### Your instructions
Pull out every line from the listing that has the word "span".

### Input records
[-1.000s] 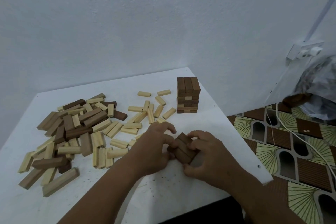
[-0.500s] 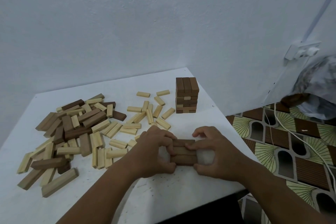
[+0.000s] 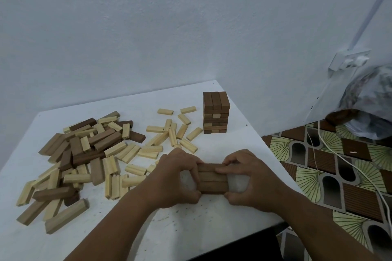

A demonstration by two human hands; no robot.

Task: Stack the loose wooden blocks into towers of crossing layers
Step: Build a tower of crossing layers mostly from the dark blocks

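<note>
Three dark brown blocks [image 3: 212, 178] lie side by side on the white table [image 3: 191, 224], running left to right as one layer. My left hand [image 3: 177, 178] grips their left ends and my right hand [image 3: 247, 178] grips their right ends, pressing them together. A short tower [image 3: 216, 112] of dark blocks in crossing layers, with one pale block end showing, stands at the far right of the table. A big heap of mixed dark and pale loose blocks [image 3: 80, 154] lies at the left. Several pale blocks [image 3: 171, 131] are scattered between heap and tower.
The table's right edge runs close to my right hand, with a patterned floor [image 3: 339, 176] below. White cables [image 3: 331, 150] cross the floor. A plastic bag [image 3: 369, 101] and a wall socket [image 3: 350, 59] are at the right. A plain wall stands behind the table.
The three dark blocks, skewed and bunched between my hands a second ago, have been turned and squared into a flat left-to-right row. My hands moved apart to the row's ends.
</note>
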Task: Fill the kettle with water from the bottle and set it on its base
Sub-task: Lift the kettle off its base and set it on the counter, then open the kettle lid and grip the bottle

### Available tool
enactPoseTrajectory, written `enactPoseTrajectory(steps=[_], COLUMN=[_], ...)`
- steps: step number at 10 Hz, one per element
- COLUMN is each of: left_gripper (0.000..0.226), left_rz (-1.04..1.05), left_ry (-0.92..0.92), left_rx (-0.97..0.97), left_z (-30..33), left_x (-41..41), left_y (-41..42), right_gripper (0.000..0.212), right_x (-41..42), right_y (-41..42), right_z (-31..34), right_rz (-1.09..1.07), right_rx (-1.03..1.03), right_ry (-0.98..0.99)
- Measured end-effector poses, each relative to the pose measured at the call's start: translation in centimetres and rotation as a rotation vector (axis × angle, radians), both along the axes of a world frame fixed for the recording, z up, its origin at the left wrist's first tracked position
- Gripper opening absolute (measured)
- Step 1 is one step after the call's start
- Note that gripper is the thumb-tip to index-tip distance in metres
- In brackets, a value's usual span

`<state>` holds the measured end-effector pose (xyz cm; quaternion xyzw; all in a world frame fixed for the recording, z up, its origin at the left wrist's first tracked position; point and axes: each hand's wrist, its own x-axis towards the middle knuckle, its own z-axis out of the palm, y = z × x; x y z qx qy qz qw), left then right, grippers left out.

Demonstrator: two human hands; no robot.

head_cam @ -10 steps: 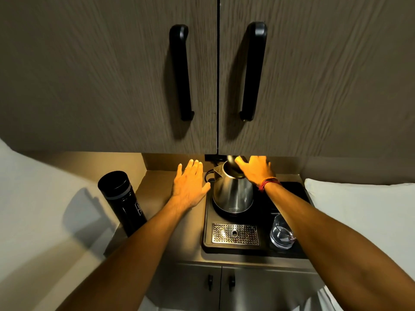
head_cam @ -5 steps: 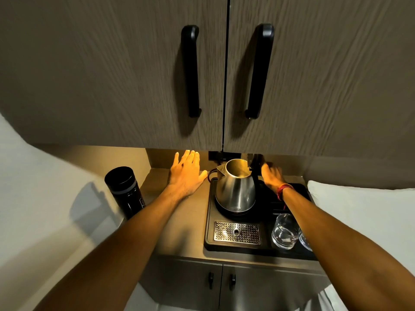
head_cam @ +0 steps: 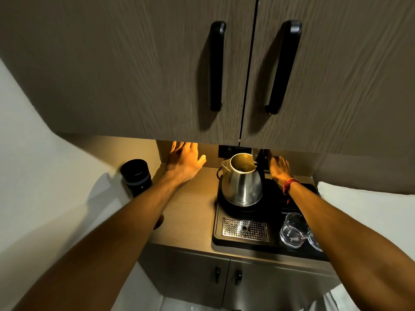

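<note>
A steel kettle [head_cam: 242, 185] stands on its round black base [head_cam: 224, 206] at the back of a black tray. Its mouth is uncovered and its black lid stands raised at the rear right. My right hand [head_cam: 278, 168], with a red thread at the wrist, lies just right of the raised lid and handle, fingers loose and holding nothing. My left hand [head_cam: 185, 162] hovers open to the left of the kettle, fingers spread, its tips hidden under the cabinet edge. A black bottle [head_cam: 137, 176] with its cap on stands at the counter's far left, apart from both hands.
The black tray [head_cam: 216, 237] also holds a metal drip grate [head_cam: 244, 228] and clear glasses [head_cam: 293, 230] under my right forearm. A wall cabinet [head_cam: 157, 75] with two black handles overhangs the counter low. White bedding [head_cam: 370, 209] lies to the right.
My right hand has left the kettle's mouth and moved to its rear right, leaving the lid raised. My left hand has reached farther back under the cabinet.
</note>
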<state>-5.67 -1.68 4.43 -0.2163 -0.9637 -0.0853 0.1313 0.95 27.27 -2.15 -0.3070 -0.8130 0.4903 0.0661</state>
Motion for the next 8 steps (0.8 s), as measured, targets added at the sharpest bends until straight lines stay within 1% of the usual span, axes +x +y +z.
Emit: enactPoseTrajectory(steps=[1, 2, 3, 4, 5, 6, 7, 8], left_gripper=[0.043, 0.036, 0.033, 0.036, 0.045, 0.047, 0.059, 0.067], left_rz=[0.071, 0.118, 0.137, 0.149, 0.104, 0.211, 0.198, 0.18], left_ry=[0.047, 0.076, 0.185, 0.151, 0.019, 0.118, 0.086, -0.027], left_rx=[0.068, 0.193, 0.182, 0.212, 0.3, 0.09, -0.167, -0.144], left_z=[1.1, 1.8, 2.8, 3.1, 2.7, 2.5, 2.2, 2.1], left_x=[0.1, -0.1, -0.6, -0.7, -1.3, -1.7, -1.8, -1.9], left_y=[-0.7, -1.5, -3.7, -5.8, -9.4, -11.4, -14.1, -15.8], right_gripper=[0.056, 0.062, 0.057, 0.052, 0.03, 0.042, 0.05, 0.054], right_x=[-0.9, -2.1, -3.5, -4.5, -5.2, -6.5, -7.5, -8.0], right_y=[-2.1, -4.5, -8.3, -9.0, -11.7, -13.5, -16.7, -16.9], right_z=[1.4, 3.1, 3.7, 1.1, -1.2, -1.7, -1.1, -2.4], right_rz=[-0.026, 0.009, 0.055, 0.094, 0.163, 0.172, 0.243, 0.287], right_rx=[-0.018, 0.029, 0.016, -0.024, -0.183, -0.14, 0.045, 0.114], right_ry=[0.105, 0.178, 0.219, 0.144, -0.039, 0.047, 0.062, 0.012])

### Solution to this problem
- In brackets, a value's usual span
Motion for the next 8 steps (0.8 s), as measured, targets added at the sharpest bends until straight lines stay within 1% of the usual span, axes +x +y +z.

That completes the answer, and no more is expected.